* Task prompt
For the listing below, print exactly the lines from the line with "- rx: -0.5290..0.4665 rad" to the line with "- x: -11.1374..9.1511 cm", both included, and nothing beyond them.

* Input data
—————

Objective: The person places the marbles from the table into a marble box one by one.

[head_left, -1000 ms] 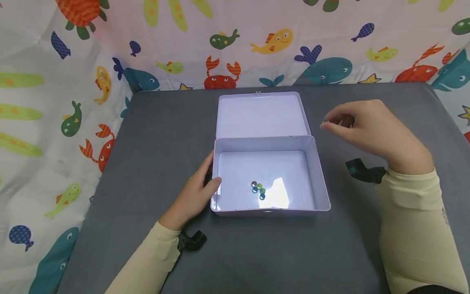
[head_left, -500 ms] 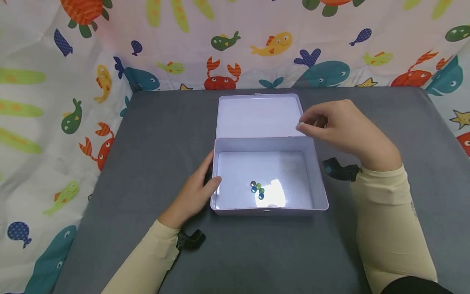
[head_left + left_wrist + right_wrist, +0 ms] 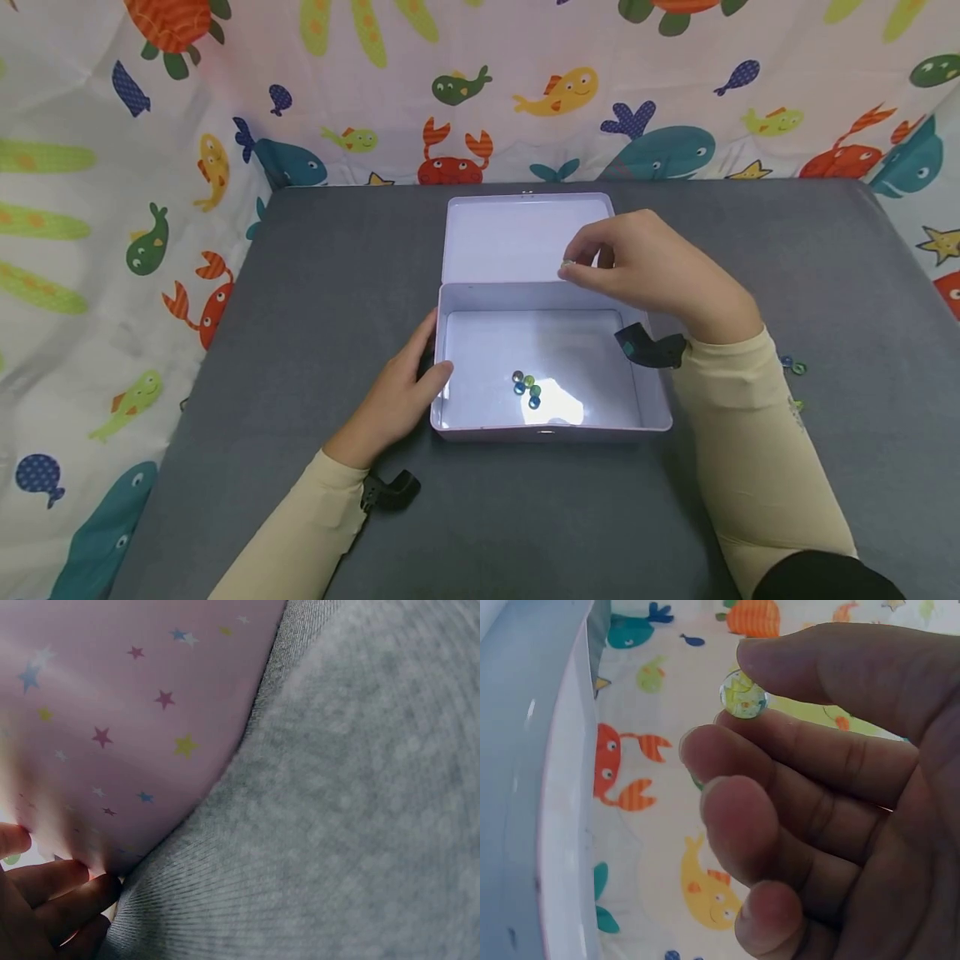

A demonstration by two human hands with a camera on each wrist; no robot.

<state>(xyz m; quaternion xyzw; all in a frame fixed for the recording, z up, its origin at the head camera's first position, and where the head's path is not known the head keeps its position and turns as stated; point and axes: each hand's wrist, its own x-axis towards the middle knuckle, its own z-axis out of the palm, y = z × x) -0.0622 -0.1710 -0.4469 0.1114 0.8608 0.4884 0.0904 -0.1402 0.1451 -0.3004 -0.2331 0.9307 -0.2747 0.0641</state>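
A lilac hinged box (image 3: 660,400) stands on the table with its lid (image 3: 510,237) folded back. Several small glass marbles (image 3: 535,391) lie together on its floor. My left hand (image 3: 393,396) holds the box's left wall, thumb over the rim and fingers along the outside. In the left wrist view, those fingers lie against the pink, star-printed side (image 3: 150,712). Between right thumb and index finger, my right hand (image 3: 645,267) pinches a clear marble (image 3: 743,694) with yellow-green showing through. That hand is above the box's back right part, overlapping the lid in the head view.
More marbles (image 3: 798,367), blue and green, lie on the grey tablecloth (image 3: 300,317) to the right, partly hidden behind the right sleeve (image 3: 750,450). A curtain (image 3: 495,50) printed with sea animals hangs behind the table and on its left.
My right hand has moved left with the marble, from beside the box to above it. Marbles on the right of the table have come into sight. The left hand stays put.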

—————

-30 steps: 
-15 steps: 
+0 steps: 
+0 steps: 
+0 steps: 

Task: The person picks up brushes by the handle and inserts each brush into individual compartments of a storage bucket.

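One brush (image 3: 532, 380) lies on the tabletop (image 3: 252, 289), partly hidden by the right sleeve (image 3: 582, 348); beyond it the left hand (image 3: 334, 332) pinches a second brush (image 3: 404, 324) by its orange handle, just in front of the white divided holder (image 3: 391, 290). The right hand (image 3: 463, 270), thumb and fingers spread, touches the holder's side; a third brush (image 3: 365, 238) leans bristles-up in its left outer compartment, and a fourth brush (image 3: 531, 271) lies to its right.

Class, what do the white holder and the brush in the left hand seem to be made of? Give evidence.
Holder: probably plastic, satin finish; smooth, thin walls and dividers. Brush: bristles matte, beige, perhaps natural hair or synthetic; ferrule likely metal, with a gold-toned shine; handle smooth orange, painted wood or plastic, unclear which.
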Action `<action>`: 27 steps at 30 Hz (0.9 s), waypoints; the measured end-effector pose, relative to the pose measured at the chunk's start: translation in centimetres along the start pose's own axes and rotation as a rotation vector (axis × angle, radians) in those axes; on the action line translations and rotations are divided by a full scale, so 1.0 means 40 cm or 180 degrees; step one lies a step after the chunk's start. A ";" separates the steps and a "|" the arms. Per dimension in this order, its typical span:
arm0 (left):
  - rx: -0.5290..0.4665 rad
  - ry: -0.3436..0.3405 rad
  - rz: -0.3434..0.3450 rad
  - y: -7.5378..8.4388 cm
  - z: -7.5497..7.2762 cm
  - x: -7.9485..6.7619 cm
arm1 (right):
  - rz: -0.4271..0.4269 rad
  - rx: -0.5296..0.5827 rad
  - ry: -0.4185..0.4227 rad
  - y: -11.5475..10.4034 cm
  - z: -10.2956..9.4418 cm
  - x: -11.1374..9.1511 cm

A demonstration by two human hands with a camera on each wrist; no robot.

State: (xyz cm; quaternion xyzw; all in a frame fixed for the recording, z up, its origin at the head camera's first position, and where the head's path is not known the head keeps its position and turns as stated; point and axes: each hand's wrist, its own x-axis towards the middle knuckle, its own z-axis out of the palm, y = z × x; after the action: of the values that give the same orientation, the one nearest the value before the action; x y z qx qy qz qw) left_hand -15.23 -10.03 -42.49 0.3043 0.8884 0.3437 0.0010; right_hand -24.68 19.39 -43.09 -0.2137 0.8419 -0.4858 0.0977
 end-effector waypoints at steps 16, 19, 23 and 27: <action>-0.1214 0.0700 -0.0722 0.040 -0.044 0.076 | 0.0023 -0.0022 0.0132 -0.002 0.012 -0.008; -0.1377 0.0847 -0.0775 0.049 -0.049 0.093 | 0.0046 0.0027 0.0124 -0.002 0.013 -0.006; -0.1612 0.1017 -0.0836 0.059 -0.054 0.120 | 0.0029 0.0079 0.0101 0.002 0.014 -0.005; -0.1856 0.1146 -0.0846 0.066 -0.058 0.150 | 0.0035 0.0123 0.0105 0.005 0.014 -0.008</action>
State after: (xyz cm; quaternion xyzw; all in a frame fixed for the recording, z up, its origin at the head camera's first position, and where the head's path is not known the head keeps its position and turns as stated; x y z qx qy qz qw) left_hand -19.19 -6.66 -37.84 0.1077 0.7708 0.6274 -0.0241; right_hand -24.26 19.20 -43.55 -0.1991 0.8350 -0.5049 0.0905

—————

* Task output
  - rx: -0.5290..0.4665 rad
  - ry: -0.3436..0.3405 rad
  - rz: -0.3434..0.3450 rad
  - y: -7.5378..8.4388 cm
  - z: -7.5497..7.2762 cm
  - x: -7.9485..6.7619 cm
arm1 (right):
  - rz: -0.4271..0.4269 rad
  - rx: -0.5296..0.5827 rad
  - ry: -0.4185..0.4227 rad
  - y: -11.5475..10.4034 cm
  - z: -10.2956..9.4418 cm
  - x: -11.1374..9.1511 cm

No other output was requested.